§ **WHAT IS EXPECTED**
Check every line of the records below for the string "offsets", then report only how many lines have it.

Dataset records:
******************************

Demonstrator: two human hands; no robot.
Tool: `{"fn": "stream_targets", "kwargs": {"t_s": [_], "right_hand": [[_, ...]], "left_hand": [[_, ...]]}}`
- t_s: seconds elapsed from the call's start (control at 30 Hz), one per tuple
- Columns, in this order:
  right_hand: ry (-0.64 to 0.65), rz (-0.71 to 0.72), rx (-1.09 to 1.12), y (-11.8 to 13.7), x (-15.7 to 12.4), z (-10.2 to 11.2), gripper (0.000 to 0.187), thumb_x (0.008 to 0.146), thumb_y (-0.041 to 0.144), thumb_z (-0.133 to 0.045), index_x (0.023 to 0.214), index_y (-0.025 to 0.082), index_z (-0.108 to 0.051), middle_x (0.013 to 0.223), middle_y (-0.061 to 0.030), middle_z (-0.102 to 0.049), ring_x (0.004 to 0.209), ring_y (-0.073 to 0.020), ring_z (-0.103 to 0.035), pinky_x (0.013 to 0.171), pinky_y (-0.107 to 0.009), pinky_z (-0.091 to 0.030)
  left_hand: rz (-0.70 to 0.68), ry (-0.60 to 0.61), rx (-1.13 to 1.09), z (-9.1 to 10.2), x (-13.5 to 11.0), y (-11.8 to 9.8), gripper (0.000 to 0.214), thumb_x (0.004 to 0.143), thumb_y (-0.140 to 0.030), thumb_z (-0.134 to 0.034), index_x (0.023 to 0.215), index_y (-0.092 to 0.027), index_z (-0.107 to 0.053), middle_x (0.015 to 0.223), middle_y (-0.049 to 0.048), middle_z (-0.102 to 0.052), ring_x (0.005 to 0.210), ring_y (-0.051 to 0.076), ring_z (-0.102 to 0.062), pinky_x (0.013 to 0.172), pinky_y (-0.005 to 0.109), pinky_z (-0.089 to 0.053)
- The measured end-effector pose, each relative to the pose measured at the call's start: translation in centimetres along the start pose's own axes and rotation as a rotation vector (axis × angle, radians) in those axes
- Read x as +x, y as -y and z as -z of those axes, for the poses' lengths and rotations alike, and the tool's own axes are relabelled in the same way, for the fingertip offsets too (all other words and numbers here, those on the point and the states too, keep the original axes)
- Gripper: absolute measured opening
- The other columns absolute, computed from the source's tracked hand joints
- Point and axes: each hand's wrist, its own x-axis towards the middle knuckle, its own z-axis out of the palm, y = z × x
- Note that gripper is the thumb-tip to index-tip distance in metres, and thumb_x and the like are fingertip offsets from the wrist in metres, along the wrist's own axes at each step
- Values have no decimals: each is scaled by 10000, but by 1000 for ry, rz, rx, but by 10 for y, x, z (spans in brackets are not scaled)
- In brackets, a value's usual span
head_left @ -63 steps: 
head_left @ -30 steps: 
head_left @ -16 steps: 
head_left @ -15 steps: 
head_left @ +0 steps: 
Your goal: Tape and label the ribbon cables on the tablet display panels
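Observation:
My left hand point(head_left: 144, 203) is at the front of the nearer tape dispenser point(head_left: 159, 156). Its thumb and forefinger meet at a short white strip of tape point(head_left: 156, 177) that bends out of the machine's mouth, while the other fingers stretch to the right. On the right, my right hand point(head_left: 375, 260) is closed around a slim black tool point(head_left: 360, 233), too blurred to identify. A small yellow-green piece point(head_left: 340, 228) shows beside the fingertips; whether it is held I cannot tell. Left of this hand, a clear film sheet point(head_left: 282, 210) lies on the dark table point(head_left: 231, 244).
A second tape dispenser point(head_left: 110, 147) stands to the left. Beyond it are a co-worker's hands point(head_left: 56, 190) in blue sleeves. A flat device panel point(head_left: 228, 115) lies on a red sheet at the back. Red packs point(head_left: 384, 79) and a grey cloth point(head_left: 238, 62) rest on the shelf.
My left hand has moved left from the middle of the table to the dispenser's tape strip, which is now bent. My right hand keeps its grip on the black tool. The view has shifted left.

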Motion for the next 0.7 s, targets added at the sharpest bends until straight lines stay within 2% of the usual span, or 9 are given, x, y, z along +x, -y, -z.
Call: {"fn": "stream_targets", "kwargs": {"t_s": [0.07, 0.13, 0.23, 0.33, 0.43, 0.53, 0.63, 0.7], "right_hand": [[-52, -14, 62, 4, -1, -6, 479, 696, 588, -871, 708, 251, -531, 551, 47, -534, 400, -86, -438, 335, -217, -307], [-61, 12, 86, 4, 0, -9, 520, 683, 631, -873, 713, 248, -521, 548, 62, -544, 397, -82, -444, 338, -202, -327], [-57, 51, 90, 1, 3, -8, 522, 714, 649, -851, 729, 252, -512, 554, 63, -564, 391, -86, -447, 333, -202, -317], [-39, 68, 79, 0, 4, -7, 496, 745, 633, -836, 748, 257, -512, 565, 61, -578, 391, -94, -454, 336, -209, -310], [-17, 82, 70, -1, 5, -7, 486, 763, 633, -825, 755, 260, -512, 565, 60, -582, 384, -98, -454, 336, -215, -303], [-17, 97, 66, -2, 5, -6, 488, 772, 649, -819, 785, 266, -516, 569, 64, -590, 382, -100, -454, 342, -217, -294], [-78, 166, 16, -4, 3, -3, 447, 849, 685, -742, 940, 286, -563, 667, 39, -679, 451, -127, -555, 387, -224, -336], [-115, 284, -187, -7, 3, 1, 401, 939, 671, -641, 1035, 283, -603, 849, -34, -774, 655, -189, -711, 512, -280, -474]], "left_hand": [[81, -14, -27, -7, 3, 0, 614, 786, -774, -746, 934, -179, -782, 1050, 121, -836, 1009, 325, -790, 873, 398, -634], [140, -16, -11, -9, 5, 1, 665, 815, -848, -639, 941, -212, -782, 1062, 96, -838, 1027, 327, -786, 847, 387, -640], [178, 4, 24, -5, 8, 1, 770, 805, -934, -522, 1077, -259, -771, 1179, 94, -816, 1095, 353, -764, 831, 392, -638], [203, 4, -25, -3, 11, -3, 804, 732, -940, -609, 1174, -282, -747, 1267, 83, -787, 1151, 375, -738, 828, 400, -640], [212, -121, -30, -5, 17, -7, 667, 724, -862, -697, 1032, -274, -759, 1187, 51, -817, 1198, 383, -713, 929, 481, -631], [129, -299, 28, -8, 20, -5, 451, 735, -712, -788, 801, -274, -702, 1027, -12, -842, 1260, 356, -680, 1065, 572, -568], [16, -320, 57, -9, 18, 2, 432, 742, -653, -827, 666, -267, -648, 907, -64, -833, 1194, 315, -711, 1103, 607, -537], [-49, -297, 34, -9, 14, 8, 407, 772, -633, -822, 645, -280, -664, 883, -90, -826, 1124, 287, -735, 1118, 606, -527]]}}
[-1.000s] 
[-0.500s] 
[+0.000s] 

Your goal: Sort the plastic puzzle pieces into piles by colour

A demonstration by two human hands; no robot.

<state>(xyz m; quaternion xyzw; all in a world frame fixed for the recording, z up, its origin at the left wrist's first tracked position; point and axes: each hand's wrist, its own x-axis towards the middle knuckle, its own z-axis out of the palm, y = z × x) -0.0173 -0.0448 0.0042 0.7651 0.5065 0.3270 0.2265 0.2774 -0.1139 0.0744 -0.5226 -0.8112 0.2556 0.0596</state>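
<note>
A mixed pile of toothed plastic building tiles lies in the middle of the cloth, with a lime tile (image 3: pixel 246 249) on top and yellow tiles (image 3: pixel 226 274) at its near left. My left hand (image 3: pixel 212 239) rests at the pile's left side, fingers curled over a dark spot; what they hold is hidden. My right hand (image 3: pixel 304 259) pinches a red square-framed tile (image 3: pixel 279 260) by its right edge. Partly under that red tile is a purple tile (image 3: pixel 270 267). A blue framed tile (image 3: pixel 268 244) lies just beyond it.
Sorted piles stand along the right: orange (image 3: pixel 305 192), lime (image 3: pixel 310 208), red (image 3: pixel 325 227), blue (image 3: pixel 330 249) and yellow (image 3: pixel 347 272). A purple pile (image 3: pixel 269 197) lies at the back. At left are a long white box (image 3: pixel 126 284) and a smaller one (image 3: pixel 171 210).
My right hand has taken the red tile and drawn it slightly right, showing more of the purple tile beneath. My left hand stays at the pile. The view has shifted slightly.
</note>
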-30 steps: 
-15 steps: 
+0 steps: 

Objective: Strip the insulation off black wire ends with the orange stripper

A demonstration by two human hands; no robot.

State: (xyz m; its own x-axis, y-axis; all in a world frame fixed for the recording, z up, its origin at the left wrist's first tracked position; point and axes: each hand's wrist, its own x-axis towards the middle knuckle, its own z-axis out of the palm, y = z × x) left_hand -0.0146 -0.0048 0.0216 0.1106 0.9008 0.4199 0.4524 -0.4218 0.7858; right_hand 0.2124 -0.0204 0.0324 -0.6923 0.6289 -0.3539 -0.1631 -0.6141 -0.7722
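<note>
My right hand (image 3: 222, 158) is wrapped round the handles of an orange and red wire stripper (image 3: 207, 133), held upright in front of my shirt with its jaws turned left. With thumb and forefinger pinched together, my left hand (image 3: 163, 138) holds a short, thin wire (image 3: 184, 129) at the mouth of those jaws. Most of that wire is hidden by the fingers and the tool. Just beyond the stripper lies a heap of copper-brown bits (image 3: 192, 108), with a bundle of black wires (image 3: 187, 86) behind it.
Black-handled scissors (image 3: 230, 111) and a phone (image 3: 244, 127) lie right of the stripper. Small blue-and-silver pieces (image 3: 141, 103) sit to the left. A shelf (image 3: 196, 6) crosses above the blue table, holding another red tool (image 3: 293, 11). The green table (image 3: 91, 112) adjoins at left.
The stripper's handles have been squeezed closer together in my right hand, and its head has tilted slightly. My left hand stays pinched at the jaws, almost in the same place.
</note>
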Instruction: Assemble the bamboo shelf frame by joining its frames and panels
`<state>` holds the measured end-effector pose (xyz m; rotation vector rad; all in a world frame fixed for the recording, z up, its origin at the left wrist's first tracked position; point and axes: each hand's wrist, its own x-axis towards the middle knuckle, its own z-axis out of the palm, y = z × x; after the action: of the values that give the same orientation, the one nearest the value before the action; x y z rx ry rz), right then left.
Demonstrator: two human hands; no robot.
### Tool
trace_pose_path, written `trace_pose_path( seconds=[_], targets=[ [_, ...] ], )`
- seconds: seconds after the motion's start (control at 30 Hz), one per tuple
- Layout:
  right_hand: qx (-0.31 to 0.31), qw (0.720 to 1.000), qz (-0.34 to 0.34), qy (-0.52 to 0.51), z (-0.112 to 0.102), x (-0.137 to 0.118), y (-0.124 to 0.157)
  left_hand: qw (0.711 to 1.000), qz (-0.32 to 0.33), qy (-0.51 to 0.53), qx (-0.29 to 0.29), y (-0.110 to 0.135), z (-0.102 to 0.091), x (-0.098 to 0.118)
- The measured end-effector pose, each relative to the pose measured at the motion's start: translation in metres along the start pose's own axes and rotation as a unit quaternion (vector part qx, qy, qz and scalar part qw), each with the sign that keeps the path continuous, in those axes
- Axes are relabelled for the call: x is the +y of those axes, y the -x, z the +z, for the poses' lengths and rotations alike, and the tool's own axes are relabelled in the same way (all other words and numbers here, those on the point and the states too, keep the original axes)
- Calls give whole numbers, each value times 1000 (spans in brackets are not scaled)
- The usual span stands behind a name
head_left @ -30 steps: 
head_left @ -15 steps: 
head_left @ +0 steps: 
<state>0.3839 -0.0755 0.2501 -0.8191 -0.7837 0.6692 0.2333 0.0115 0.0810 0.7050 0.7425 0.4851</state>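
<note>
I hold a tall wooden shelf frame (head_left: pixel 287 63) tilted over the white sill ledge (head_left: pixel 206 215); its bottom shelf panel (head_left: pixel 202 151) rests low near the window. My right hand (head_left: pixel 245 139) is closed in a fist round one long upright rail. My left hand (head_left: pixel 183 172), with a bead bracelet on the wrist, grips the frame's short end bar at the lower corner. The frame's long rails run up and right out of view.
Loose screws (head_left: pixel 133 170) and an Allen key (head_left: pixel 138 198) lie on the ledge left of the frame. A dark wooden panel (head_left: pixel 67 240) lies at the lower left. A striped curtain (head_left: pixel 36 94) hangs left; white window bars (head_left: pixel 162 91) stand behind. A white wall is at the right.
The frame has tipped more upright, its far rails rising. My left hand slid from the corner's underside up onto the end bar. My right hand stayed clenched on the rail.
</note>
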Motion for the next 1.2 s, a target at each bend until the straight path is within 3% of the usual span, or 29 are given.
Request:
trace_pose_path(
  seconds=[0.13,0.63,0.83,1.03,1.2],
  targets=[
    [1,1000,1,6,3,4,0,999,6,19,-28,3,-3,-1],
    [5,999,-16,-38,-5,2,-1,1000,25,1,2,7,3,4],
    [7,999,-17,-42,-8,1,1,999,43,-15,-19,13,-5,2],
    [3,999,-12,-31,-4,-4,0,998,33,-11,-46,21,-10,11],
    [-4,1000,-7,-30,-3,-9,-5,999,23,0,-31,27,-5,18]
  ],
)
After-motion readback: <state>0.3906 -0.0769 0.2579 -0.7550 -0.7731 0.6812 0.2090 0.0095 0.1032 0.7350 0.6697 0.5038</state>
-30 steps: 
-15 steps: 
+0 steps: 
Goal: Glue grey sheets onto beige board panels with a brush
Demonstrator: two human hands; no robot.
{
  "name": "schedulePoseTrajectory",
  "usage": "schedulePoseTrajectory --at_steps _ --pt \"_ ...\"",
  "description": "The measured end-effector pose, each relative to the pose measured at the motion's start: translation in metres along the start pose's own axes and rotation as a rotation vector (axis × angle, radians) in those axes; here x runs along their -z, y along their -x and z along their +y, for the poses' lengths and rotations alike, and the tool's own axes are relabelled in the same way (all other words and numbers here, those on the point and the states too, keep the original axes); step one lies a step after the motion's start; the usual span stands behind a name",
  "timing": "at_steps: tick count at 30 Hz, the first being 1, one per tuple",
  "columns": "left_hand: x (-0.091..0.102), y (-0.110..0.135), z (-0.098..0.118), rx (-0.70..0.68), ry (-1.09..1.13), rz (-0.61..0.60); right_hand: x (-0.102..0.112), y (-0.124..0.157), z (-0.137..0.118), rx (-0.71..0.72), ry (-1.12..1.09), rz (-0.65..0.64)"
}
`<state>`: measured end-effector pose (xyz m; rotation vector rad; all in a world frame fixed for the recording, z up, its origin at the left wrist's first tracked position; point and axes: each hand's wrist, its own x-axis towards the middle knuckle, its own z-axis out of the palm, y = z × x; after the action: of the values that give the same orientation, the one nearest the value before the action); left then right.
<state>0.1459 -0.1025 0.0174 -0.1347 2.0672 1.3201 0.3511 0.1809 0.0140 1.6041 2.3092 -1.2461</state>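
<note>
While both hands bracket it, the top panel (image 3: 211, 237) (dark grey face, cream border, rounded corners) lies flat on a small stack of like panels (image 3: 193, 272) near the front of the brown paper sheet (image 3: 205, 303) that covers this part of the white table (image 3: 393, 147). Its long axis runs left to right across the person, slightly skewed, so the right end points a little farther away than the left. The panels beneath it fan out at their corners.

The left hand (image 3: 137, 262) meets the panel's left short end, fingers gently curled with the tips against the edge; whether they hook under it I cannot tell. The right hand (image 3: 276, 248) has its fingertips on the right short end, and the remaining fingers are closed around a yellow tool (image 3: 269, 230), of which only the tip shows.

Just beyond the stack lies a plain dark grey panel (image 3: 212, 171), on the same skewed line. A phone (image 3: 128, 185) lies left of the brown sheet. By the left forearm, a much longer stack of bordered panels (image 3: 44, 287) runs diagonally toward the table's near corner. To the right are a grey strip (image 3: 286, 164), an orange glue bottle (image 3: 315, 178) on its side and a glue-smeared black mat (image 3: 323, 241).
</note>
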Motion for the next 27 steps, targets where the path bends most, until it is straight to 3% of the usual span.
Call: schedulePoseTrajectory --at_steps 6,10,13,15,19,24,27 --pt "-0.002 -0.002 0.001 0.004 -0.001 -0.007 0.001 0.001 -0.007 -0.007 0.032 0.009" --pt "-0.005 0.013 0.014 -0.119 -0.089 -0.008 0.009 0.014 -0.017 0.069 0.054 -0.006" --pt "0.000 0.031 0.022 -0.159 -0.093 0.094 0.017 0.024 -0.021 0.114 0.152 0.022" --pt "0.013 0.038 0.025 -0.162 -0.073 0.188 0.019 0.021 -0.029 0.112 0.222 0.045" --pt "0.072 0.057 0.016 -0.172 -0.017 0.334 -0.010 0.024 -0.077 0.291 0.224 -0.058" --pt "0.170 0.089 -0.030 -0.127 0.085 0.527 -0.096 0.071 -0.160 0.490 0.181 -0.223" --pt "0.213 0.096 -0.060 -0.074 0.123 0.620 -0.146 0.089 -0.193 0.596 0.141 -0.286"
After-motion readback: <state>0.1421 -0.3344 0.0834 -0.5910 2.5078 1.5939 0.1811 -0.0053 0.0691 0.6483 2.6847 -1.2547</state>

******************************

§ **YOUR SOLUTION**
2